Data block:

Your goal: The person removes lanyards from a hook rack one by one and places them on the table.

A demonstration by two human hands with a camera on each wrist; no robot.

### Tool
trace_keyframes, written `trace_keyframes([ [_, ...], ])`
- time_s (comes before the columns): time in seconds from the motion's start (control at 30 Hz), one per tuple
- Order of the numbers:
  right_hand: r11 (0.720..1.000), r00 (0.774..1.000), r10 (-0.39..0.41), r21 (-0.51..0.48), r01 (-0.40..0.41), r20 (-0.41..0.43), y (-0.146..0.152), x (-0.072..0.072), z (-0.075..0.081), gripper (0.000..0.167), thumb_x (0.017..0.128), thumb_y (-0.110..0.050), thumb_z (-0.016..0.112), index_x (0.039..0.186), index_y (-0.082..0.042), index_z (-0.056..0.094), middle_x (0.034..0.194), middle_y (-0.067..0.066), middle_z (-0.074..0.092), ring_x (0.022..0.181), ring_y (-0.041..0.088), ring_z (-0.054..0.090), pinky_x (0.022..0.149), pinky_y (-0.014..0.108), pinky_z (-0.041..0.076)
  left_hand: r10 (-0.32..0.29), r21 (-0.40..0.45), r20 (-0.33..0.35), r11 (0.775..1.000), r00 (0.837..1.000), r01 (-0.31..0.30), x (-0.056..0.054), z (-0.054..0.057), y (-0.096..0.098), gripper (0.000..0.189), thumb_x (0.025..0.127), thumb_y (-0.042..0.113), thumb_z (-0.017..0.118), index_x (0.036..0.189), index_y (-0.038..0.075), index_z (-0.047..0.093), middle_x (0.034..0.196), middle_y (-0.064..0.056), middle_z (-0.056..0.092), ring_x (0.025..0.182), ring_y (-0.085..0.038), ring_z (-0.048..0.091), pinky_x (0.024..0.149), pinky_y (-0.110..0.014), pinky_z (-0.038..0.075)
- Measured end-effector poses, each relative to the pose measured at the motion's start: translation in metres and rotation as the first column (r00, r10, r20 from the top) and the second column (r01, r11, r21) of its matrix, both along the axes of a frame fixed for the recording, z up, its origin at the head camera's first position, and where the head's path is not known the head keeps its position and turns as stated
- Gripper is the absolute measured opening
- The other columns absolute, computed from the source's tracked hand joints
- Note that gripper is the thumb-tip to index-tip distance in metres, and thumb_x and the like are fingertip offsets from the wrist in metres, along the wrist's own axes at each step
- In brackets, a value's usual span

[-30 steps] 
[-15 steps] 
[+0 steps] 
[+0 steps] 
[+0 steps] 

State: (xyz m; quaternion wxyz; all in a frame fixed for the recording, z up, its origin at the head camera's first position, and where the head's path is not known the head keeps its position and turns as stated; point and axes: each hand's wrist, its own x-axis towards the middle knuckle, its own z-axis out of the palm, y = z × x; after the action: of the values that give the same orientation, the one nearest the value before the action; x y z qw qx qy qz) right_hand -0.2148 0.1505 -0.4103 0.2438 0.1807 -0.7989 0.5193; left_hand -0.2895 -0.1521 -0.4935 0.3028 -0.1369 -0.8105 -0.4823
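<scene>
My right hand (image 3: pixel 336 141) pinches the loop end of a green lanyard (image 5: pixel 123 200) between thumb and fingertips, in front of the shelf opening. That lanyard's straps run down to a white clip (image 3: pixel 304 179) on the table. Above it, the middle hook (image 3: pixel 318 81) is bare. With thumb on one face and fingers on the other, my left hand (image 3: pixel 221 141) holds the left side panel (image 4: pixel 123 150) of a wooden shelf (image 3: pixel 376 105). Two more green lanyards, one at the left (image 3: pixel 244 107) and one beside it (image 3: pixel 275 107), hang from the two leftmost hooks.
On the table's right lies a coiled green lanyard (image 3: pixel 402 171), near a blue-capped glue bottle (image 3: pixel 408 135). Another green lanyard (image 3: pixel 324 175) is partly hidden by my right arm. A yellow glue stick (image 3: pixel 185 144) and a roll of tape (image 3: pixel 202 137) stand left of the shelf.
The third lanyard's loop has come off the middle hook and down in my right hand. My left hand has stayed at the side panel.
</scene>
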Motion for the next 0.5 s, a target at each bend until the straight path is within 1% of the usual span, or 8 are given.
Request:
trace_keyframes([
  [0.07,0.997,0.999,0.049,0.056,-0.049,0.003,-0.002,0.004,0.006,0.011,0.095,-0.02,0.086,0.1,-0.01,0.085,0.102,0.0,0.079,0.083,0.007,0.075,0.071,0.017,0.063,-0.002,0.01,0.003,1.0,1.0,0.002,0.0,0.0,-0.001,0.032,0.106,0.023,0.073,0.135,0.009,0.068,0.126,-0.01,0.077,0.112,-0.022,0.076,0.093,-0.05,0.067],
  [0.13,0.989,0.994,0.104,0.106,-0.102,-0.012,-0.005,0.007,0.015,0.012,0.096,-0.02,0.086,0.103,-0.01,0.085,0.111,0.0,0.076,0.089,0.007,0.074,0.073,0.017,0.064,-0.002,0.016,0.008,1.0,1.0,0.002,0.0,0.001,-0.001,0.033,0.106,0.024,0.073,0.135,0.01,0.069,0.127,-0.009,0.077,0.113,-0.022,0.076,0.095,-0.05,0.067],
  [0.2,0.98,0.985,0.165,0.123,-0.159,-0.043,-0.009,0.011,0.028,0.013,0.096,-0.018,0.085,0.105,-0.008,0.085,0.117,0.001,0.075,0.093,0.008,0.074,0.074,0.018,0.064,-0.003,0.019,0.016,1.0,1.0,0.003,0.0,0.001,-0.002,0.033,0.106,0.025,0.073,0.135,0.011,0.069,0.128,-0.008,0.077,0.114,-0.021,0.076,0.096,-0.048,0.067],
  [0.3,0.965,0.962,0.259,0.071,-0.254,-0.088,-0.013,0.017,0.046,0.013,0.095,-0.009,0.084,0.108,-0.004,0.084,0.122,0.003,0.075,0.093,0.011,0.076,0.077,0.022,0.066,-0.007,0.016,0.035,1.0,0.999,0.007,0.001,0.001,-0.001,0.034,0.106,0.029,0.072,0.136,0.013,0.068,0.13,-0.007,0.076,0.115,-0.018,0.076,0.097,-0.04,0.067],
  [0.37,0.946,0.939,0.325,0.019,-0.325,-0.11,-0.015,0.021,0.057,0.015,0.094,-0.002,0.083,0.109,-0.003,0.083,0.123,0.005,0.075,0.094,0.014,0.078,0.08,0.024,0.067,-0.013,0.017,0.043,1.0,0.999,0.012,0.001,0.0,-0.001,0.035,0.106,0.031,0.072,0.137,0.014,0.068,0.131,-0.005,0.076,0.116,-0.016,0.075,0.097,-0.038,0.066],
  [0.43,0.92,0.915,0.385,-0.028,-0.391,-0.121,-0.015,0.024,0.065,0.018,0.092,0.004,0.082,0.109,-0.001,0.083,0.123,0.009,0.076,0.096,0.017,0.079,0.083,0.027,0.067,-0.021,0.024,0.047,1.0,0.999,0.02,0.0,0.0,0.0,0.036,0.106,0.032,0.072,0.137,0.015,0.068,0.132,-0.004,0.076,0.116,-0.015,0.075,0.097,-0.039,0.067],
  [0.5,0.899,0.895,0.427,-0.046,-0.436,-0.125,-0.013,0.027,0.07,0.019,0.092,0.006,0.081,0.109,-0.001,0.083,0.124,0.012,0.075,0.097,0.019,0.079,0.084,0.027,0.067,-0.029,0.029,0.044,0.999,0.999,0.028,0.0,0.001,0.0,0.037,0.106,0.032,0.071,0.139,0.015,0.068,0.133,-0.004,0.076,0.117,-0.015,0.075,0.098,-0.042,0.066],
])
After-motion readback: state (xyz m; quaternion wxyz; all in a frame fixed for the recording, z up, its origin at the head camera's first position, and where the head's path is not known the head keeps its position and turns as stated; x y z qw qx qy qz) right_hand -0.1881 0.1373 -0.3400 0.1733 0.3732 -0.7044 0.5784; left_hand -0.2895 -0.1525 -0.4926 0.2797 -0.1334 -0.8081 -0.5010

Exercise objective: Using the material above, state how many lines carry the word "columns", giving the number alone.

Answer section: 2